Santa Barbara Math Tutor

You can download a spreadsheet to accompany this explanation into which you can enter your own values (lines 8 =  10) here

Common wisdom says you can’t use a negative base in a logarithm if you’re working with real numbers

i.e. Y=log_-b(X) is not valid, where –b is a negative number

However, consider this

For every integer a, there is some negative number –p, such that

1) (-p)^(2a+1) = -b : because 2a+1 is an odd number and a negative number to an odd power is a negative number.

P^{(2a + 1)} = b : (the relationship between positive p and positive b)

P = b^1/(2a+1) (spreadsheet line 14 solves for –p)

There is some z, such that

P^z = X  (z solved for on spreadsheet line 16)

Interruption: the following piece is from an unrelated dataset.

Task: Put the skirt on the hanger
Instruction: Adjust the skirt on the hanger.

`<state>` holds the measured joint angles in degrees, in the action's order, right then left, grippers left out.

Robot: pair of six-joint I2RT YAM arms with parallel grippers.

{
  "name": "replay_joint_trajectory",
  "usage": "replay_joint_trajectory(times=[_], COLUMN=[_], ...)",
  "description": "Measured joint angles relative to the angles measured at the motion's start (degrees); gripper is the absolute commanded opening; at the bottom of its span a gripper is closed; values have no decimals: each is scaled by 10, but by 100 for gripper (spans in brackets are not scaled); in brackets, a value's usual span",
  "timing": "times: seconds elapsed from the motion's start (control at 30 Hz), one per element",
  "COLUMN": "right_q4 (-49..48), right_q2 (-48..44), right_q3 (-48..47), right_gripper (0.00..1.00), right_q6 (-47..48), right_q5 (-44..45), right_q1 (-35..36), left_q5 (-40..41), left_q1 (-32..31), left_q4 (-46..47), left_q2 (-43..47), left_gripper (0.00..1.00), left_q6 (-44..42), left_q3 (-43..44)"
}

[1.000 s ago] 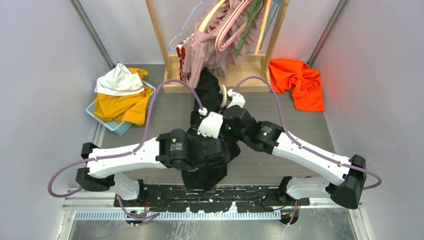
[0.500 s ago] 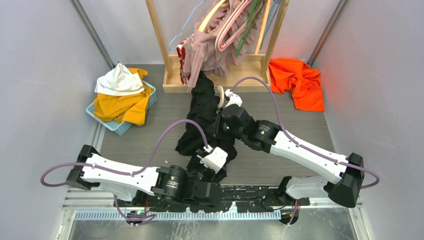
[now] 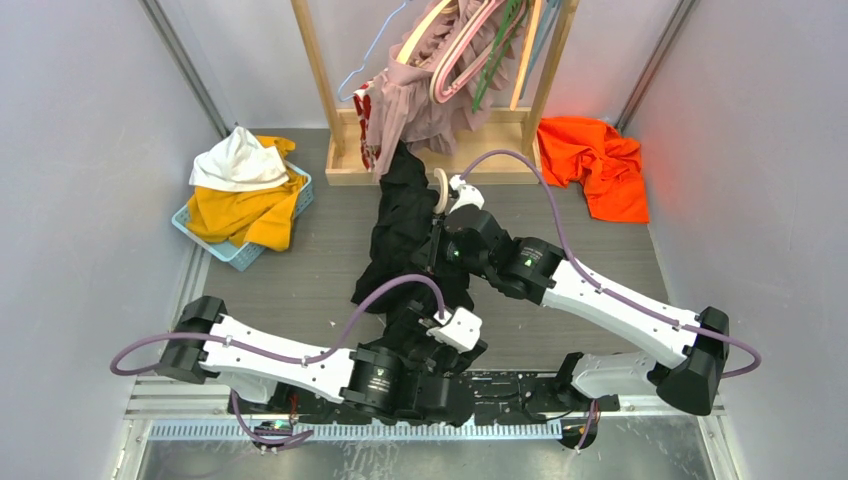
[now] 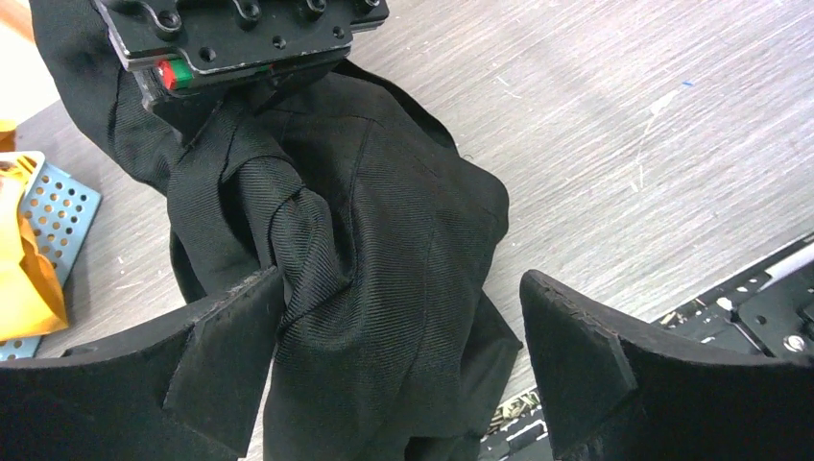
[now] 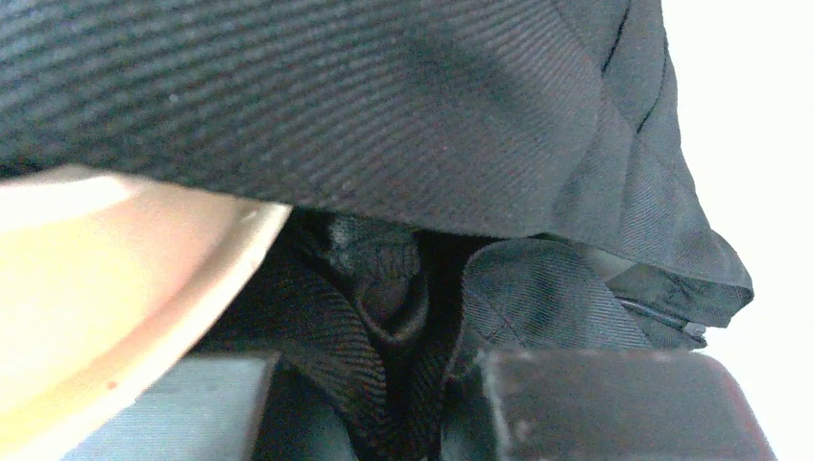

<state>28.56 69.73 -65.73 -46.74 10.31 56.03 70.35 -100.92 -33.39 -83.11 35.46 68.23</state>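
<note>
Grey wood-grain tabletop (image 3: 600, 262) between pale walls.

- Rack (image 3: 316, 72): wooden, at 12 o'clock, hung with pink cloth and spare hangers.
- Basket (image 3: 222, 250): blue, at 10 o'clock, holding yellow and white clothes.
- Orange garment (image 3: 590, 160): heaped at 2 o'clock.
- Skirt (image 3: 400, 215): black twill, lying in a long rumpled strip from the rack's foot at 12 o'clock down toward 6 o'clock. Judged light, limp and non-slippery. It will sag and fold wherever it is unsupported, so it is best taken at the waistband or a firm seam edge.
- Hanger (image 3: 440, 190): cream, at the skirt's upper end, touching the cloth.
- Right gripper (image 5: 384, 384): pinching bunched skirt cloth, the hanger's pale curve just beside one finger.
- Left gripper (image 4: 403, 355): spread wide over the skirt's lower folds, holding nothing.

Change from a second ago: the left arm has drawn back from the centre to 6 o'clock and its gripper has let go. The skirt now lies longer and flatter. The right arm has barely shifted.
</note>
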Motion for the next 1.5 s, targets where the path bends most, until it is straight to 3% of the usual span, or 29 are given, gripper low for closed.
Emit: replay_joint_trajectory(times=[0.23, 0.47, 0.57, 0.73, 0.87, 1.37, 1.5], right_q4=[5, 5, 5, -1, -12, -38, -49], right_q2=[-7, -33, -39, -40, -40, -41, -41], right_q3=[0, -1, -1, 0, 1, 2, 2], right_gripper=[1, 1, 1, 1, 1, 2, 21], right_q6=[-1, -2, -2, -2, -2, -27, -32], right_q5=[-14, -12, -12, -7, 11, 56, 53], right_q1=[1, 5, 6, 9, 19, 34, 39], left_q5=[31, 35, 36, 39, 38, 49, 48], left_q1=[35, 72, 72, 78, 85, 95, 93], left_q4=[4, -21, -57, -84, -90, -111, -98], left_q2=[-14, -37, -44, -45, -46, -5, 18], left_gripper=[88, 76, 55, 43, 2, 0, 0], left_q6=[20, 76, 111, 143, 153, 168, 164], left_q3=[-14, -17, -17, -17, -16, -33, -48])
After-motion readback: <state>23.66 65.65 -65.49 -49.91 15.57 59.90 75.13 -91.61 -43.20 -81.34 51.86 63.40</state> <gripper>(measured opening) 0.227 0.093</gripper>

If  c = int(z/2) (c is on line 18 of the spreadsheet) then

X = p^(z-2c) * p^2c

Because the exponent of p^2c is even, we can rewrite it as (-p)^2c

2) Let W = (-p)^2c , (spreadsheet line 22) therefore

X = p^(z-2c) * W

we know that (-p)^2c is positive because the exponent 2c is an even integer

Taking log_-b of expression 1) yields

(2a+1) log_-b(-p) = log_-b(-b) : since the log of a number to its base is 1, we have

3) Log_-b(-p) = 1/(2a+1)

Taking log_-b of expression 2 yields

Log_-b(W) = log_-b[(-p)^2c] = 2c * log_-b(-p)

Substituting 1/(2a+1) for log_-b(-p) from equation 3 yields

Log_-b(W) = 2c/(2a+1)

As a approaches infinity, p approaches one, p² approaches 1, W approaches X and log_-b(W) approaches log_-b(X), so

Log_-b(X) = 1/(2a+1) * 2c

4) Log_-b(X) = 1/(2a+1) * [2 * int( log_b(X) * (2a+1)/2)]

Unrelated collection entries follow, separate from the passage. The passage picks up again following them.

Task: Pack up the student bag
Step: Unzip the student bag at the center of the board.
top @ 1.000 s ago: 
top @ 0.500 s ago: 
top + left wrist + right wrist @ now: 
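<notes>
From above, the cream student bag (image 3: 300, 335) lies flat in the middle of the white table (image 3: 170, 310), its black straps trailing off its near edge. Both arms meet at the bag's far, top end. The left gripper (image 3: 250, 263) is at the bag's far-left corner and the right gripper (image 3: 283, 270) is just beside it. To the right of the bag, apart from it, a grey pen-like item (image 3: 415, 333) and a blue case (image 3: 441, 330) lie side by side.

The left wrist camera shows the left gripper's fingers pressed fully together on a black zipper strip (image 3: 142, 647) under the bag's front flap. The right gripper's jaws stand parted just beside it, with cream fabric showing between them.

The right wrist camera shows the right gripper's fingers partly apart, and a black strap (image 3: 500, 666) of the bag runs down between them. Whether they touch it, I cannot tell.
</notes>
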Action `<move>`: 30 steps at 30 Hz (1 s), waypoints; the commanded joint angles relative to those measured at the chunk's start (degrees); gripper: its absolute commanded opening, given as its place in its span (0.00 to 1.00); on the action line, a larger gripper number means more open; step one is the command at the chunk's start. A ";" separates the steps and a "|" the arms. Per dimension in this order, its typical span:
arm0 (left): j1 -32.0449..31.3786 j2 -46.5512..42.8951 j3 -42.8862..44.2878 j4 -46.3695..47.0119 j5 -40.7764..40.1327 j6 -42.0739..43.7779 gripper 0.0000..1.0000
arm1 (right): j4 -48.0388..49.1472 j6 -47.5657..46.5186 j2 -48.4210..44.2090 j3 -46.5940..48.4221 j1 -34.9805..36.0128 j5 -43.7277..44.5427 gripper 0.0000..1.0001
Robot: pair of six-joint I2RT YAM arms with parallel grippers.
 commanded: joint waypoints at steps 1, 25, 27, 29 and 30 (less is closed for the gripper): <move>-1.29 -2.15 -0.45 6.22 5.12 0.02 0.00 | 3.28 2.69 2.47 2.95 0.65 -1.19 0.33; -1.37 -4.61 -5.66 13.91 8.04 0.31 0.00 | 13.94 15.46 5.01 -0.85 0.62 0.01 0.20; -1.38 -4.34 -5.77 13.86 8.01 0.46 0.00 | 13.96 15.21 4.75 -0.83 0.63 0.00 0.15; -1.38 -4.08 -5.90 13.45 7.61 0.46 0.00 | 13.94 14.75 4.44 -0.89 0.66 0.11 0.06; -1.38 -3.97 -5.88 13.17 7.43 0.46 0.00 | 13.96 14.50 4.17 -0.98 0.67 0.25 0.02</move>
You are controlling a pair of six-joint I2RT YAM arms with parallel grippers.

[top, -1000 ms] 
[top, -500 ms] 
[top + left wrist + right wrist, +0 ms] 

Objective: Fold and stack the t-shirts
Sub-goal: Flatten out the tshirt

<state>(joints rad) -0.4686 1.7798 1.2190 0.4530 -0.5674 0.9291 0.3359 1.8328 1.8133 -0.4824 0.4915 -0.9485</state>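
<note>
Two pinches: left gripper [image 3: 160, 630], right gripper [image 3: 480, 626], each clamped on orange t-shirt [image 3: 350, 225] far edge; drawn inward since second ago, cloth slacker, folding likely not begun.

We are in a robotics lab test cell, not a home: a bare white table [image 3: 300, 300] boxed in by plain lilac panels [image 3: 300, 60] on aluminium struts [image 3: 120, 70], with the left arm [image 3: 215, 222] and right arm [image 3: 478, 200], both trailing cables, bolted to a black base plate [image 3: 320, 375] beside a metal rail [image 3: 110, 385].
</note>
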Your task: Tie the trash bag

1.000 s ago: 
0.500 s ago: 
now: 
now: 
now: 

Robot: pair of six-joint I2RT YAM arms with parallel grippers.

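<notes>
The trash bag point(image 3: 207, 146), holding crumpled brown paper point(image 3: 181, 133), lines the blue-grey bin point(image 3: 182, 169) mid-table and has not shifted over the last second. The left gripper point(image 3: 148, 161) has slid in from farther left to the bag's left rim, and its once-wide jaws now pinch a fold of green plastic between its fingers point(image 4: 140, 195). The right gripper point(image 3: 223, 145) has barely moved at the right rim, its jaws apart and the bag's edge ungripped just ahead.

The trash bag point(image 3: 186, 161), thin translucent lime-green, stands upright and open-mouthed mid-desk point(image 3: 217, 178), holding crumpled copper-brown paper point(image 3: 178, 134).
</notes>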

You can see this formula implemented step by step in the spreadsheet starting on line 27

The answer can be checked (starting on spreadsheet line 37) by the following process

Log_-2(X) = 1/(2a+1) * 2c is

X =((-b) ^{1/(2a + 1)}) ^2c

First, take the (2a + 1) root of –b which is the same as minus the (2a+1) root of b.

Then take that number to the 2c power.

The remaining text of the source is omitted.